行旅残句(第3/5页)
下车的地方是座依山而筑的小城,不知地名,看见石阶、房舍,没看见人。我走路,一眼看见有一栋旅馆,立刻知道可以去投宿。行走中,迎面走来两名妇人,我虽知道旅馆位置却想打听有没有更好的选择。她们很和善,说出一个女人的名字,还说她们刚来时也是住她那儿。我放弃旅馆,去找那名女人,因为她们提到她是个书法家。
我坐在桌前,等待她出现。桌上放了文房四宝,我拿起笔在纸上写:“我不会写字”,有练习的意思。由于坐着,我看到自己身上佩戴一块结着长穗的白玉环,似沁过的羊脂白玉,有着流动的雾色。我像调皮的小学生,一面玩赏古玉一面端详毛笔,心情颇佳。
她出现了,身量高大壮硕,极严肃。我立刻知道她是非常了不起的书法家,此时的我不是来投宿倒像来拜师学艺。她看一眼我的字,没说什么,但我明白字写得太丑了,心里很自卑。

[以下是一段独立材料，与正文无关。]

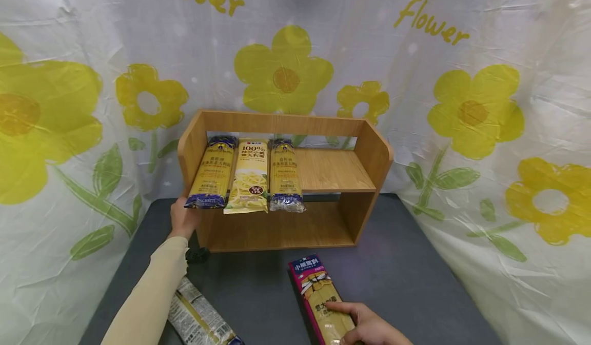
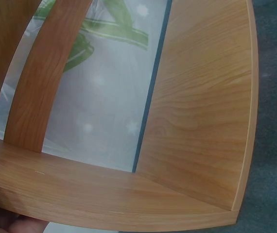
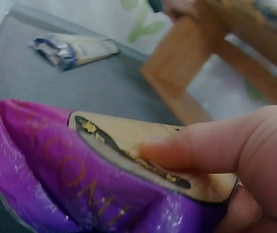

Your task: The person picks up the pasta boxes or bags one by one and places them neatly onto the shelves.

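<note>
My left hand (image 1: 183, 219) grips the left side panel of a wooden two-tier shelf (image 1: 272, 227), just below the upper tier. In the left wrist view a few fingers (image 2: 22, 224) show at the outside of that panel (image 2: 104, 194); the rest are hidden. My right hand (image 1: 371, 327) holds a pink-and-purple pasta pack (image 1: 318, 293) at the table's front. Seen from the right wrist, the thumb (image 3: 192, 148) lies across the front of the pack (image 3: 80, 165), with other fingers curled at its edge.
On the upper tier lie a yellow spaghetti pack (image 1: 212, 170), a cream noodle pack (image 1: 249, 176) and another yellow spaghetti pack (image 1: 284, 173), side by side at the left. A silver-backed pack (image 1: 200, 314) lies on the dark table (image 1: 397, 263). A flower-print curtain (image 1: 360, 53) hangs behind.
</note>
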Available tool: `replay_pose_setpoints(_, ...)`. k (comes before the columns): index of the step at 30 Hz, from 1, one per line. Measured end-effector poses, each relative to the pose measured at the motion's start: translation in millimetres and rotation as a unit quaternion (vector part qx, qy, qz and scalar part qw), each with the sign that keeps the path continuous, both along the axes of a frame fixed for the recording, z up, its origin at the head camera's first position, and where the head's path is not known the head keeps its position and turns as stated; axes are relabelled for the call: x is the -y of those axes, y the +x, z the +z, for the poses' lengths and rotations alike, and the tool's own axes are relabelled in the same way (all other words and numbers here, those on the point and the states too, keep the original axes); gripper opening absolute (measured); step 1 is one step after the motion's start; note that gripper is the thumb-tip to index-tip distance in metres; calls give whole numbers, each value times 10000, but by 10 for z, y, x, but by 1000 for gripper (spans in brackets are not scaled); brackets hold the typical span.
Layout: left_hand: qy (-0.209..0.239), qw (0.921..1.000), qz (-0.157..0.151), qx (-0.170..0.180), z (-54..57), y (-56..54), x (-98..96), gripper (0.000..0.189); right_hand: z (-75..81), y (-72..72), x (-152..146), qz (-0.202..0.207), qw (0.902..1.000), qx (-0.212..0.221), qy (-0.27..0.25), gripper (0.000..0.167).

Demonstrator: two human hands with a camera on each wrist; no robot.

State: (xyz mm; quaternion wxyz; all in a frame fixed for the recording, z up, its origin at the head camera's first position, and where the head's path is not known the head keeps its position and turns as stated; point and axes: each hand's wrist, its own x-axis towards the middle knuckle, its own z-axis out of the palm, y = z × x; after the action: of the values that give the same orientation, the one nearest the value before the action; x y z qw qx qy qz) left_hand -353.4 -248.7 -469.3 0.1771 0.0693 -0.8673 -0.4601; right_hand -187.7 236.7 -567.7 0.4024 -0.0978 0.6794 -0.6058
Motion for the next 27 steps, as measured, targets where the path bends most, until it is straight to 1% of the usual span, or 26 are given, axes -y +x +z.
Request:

接着,她说:“写字之前,先在纸上呈现所有字形,再下笔。”我立刻知道这是诀窍,亦即是,非一字一字写,而是先在纸上设想其全篇形势,再笔随意走。正当我要练习时,她取来一件形似短披肩的“肩枷”,套在我肩上,很重,手几乎举不起来,连肩膀、背脊都因承受重量而隐隐作痛。她要我继续练字,她说:“你会忘掉肩膀上的东西。”梦结束。
15
梦境似乎再现,今日车上坐法颇类似昨日梦中所见。她们玩倦了桥牌后愉快地谈话,我坐在隔座,闭眼假寐。话题转到感情,麻雀式聒噪,我从对话中判断姐姐应该有男朋友。有人提到爱情与面包应如何抉择,各抒己见,一人说个性相合志趣相投最重要,一人说门当户对,又有说优先考虑信仰相同,有一人说经济稳固最重要,“贫贱夫妻百事哀啊!”这话引我一惊,如此直白,立时有嫌恶之感,但想起昨日梦中已翻脸下车,此时不必再有此举动。有人问姐关于我,姐毫不掩饰说:“难啊,我看我们家要出尼姑啦!”
旁人说:“你这个姐姐嘴巴怎这么毒啊!”
姐答:“想追她,一定得高才行。”
“身高一八五?”
“长那么高浪费,又不是要换电灯泡。才华要高,她眼睛长在头顶上呢,别以为有几个臭钱她就跟你走,我们家好歹也是个书香家庭。”
“那你呢?你眼睛也长在头顶上吗?”
“没,我长这儿,肚脐眼,有个温饱就行了,有才华的太冒险了。”
“冒险不好吗?”
“屁啦,要冒险我去当水手,干吗结婚?”
“娶你的那个人冒险。”有人挖苦她。
“他不是冒险,”姐答得干脆,“是找死啦!”
姐把她们都逗笑了。
16
她真的有个男友。火车上,她给我看照片,对我说,拟在中途下车造访他家,次日再双双赶来海边会合。
“你别讲,我还不想让爸知道。”她说。
“为什么不能跟女儿过几年相依为命的日子?”
她曾这么说,现在想起来甚觉讽刺。为什么要说连自己都做不到的话?我几乎想回家。但又不想独自面对……面对什么?我自问。
面对他与“那个人”难得可以共享的“假期”(我猜测),面对他因我们不在家而放松的轻快神情(我猜测)。
我感到气愤,一想到自己被视作多余、累赘,真想决绝而去;又觉得软弱,好像快被风吹走,我需要一个巨大的心灵拥抱我!
为了不让旅伴感到对我照顾不周,我鼓起精神学会她们教我的从救国团活动学来的团康歌,其中有一句:“风的一生就是注定流浪。”
17
梦到高大的莲雾树,累累的果实长得很特别,竟像葡萄串,果实又肥又红,好像一户完整的人家。
可是,我相中的果实都插了一条细电线,接到短篱上,会触电的。